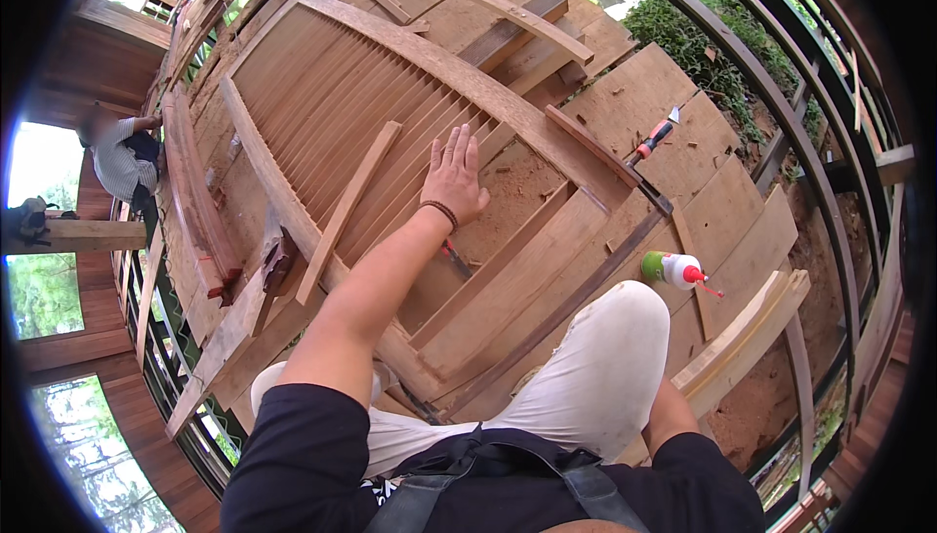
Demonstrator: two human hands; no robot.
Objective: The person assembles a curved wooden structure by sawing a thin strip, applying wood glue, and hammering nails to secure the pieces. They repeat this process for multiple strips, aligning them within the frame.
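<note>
Left hand (455,178): flat over slats (337,94), fingers slightly apart; uneven pressure could skew them. Right hand: hidden, fingers untellable.

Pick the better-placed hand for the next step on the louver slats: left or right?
Left, likely. The left hand is spread over the wooden louver slats, with nothing visible in its grip. The right hand is out of view, its arm behind the raised right knee, away from the slats.

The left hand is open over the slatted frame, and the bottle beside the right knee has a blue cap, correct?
Not quite: the head view shows the bottle with a red cap, not blue. The left hand is over the slatted frame, as you say.
</note>
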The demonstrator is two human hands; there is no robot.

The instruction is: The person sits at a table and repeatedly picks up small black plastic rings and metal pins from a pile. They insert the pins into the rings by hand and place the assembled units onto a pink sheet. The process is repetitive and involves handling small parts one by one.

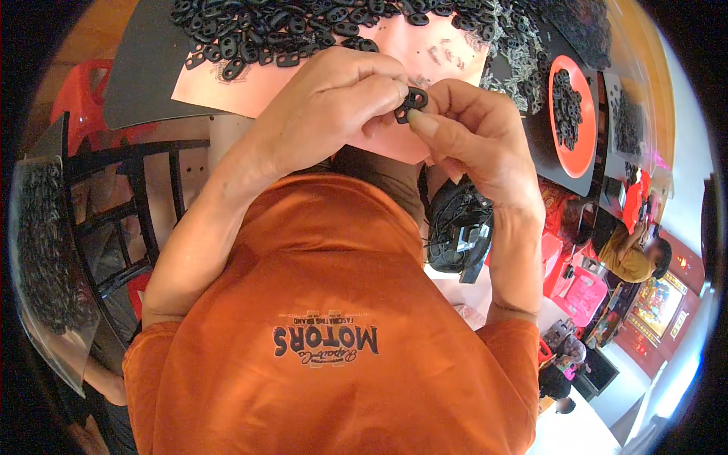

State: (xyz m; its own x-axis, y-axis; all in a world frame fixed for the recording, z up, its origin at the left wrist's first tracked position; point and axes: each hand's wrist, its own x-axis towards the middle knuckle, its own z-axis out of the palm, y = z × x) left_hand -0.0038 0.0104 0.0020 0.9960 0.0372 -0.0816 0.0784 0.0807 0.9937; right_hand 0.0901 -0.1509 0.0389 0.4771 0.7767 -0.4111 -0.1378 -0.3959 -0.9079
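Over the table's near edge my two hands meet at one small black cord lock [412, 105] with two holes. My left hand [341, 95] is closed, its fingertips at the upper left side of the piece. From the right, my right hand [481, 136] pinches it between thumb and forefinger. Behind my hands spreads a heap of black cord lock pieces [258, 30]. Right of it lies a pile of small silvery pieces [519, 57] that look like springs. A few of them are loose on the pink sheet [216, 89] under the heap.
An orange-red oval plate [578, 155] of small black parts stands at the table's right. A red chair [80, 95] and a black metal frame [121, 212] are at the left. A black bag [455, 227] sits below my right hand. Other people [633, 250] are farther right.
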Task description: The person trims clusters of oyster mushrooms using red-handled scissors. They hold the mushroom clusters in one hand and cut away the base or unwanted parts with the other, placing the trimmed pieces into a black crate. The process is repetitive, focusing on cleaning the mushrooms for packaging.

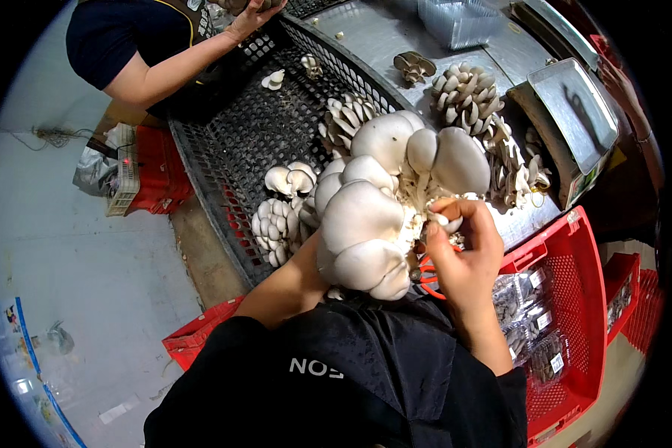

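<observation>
A big cluster of pale grey oyster mushrooms (pixel 362 216) is held up in front of me, caps facing outward. My left hand supports it from below; its fingers are hidden behind the caps, and only the wrist and left forearm (pixel 287 280) show. My right hand (pixel 467 257) is closed at the cluster's stem side, thumb and fingers pinching a small mushroom (pixel 446 221). Just beside the right thumb are orange-handled scissors (pixel 427 275), partly covered by the hand and cluster; how they are held cannot be made out.
A black perforated crate (pixel 228 149) holds smaller mushroom clusters (pixel 276 224). On the metal table (pixel 373 37) are more clusters (pixel 467 95), clear plastic trays (pixel 459 22) and a scale (pixel 575 112). A red crate (pixel 586 299) contains packed punnets (pixel 549 355). A co-worker's arm (pixel 172 75) reaches in at upper left.
</observation>
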Demonstrator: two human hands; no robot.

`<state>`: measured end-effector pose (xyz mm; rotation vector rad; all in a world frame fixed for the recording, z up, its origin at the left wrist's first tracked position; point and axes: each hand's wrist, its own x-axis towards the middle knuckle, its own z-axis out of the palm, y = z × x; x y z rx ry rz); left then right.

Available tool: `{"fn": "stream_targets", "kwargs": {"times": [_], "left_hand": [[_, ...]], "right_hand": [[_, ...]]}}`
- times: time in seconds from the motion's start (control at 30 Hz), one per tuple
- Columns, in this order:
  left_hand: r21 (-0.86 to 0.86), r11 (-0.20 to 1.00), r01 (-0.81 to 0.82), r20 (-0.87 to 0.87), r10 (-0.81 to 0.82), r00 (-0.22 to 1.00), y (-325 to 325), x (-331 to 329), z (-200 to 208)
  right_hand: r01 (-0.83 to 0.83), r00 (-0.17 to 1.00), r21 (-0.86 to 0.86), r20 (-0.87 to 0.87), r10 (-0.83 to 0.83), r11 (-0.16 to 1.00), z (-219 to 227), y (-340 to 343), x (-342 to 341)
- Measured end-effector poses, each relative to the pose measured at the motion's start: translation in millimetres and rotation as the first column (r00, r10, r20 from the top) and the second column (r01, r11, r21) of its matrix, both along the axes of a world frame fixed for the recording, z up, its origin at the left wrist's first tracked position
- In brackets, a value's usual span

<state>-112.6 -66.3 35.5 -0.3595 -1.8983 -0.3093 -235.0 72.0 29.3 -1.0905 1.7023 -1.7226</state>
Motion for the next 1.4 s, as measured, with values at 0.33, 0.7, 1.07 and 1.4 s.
{"fn": "stream_targets", "kwargs": {"times": [0.33,0.7,1.07,1.4], "left_hand": [[0.905,0.367,-0.214,0.308,-0.22,0.926,34.0,9.8,-23.2],[-0.045,0.962,-0.268,0.092,0.271,0.958,5.3,1.7,-19.0],[0.227,0.908,-0.353,0.49,0.207,0.847,25.8,12.7,-24.2],[0.007,0.962,-0.273,0.326,0.256,0.91,20.5,6.9,-14.4]], "right_hand": [[0.22,0.861,-0.183,0.498,-0.103,0.958,0.0,6.5,-17.2],[-0.233,0.935,0.161,0.309,0.175,0.959,-10.9,-19.7,-6.6],[-0.289,0.891,0.175,0.41,0.197,0.941,-14.3,-19.8,-8.4],[-0.207,0.927,0.152,0.347,0.144,0.966,-20.6,-20.3,-4.0]]}}
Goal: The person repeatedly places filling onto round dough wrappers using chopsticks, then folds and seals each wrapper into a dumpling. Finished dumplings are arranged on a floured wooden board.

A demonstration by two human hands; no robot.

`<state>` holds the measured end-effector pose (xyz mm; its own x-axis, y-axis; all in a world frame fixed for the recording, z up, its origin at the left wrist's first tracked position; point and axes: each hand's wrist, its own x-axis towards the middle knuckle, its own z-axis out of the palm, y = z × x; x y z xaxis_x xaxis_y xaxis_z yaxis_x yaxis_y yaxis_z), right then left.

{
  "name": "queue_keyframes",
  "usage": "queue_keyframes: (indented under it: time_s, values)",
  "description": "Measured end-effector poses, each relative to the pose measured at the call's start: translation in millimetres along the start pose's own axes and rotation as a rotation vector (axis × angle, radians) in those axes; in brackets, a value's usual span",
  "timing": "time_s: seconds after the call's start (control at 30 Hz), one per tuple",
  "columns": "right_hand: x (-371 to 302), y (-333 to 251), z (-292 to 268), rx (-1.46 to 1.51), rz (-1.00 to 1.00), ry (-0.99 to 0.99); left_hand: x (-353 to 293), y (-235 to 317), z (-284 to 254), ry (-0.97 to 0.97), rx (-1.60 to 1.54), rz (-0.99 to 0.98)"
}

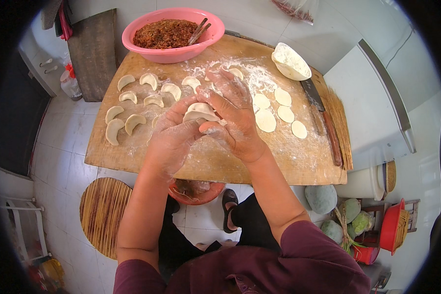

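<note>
dumpling (200,112): soft pale crescent, frame centre, pinched between floury left hand (174,134) and right hand (232,115)
board (206,161): wooden, floured
pink bowl (174,34): top centre, brown minced filling, chopsticks
white bowl (290,61): upper right, flour

**Bright, even light; heavy fisheye**

Diffuse daylight, soft short shadows under the hands. Mild glare on the white floor tiles (63,142) and the pale top right surfaces. Centre sharp; straight edges bow toward the rim, black vignette in corners, periphery slightly soft.
</note>
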<state>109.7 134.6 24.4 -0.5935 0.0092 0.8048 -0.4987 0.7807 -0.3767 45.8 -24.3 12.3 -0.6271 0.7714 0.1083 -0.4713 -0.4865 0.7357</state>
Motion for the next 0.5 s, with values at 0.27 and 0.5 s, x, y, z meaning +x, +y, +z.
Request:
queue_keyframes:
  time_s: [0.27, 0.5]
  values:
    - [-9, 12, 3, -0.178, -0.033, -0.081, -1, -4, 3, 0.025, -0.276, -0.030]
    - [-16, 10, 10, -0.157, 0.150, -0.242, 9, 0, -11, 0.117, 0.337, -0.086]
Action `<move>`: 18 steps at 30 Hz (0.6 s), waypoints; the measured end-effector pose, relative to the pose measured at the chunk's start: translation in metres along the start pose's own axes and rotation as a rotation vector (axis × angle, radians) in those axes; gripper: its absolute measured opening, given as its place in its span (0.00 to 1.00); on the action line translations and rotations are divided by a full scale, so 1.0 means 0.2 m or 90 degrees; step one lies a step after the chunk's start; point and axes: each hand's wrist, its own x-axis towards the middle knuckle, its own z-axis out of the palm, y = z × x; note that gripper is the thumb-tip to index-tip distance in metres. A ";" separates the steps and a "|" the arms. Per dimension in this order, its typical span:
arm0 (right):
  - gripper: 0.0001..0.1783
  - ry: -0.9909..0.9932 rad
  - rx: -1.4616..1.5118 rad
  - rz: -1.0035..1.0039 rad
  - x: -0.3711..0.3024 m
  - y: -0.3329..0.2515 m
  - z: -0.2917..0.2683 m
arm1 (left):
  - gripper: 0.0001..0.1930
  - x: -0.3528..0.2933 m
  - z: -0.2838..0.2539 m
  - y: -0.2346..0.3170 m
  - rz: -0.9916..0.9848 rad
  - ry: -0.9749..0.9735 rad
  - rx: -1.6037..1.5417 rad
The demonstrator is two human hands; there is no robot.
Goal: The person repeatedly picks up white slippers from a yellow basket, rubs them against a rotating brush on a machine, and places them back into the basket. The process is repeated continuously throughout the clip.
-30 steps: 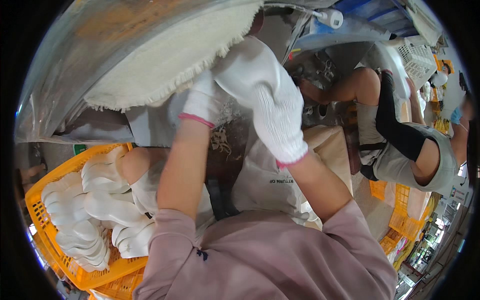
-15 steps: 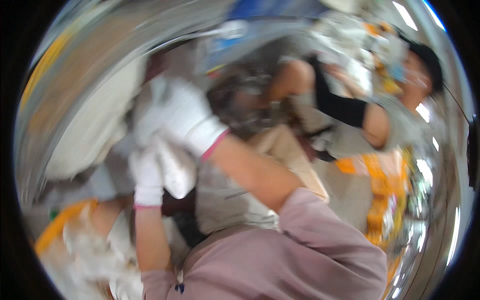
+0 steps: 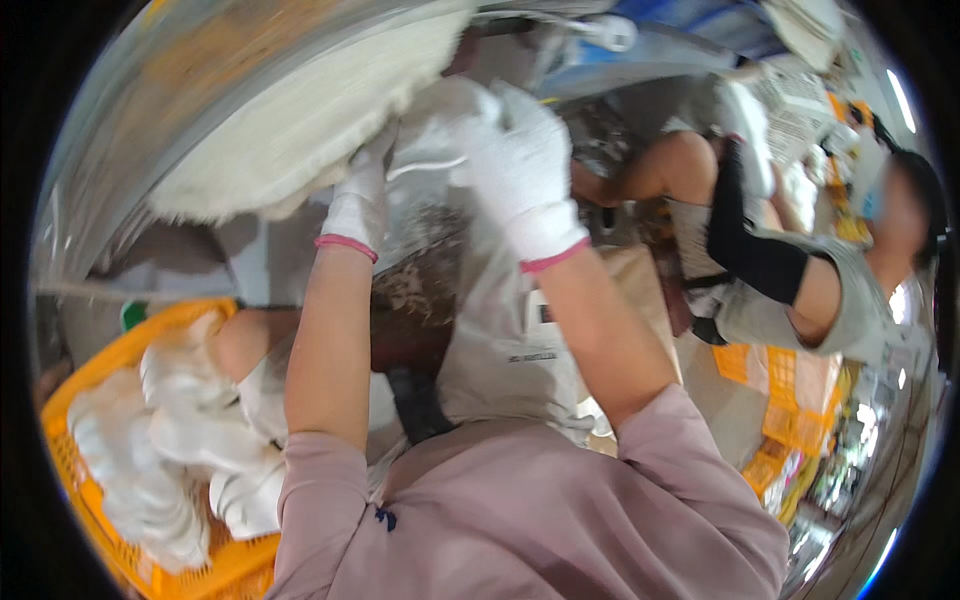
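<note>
Both my hands wear white knit gloves with pink cuffs. They are raised in front of the lower edge of a large cream, fuzzy-edged wheel [image 3: 310, 110]. My left hand [image 3: 362, 190] is closed at the left end of a smooth white piece [image 3: 428, 140] with a curved edge. My right hand [image 3: 520, 155] is closed on its right end, with the fingertips partly hidden. The gloves cover much of the piece, so its exact kind does not show. Below my hands, a grey apron or cloth [image 3: 500, 350] hangs over my lap.
An orange crate [image 3: 75, 410] at the lower left holds several curved white pieces [image 3: 210, 430]. To the right sits a co-worker [image 3: 850, 280] with a black sleeve and white gloves. Behind the co-worker are orange crates [image 3: 800, 390]. A metal guard [image 3: 130, 130] curves round the wheel.
The view has shifted and sharpened. My hands have moved up and to the right in the picture, apart from each other. The white piece has been lifted from below my hands to the wheel's edge.
</note>
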 end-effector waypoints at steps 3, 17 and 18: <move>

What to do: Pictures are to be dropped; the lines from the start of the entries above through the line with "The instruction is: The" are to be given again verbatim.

Answer section:
Demonstrator: two human hands; no robot.
Objective: The person assembles a curved wooden structure by sawing a thin strip, applying wood glue, and hammering nails to secure the pieces. They repeat this process for multiple strips, aligning them within the frame.
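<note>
Left hand (455,178): flat over slats (337,94), fingers slightly apart; uneven pressure could skew them. Right hand: hidden, fingers untellable.

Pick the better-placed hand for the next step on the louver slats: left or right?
Left, likely. The left hand is spread over the wooden louver slats, with nothing visible in its grip. The right hand is out of view, its arm behind the raised right knee, away from the slats.

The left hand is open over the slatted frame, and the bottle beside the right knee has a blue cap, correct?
Not quite: the head view shows the bottle with a red cap, not blue. The left hand is over the slatted frame, as you say.
</note>
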The demonstrator is two human hands; there is no robot.

The instruction is: The person sits at a table and repeatedly picks up small black plastic rings and metal pins from a pile. They insert the pins into the rings by hand and place the assembled units onto a pink sheet. The process is repetitive and involves handling small parts one by one.

The answer given above is the complete response.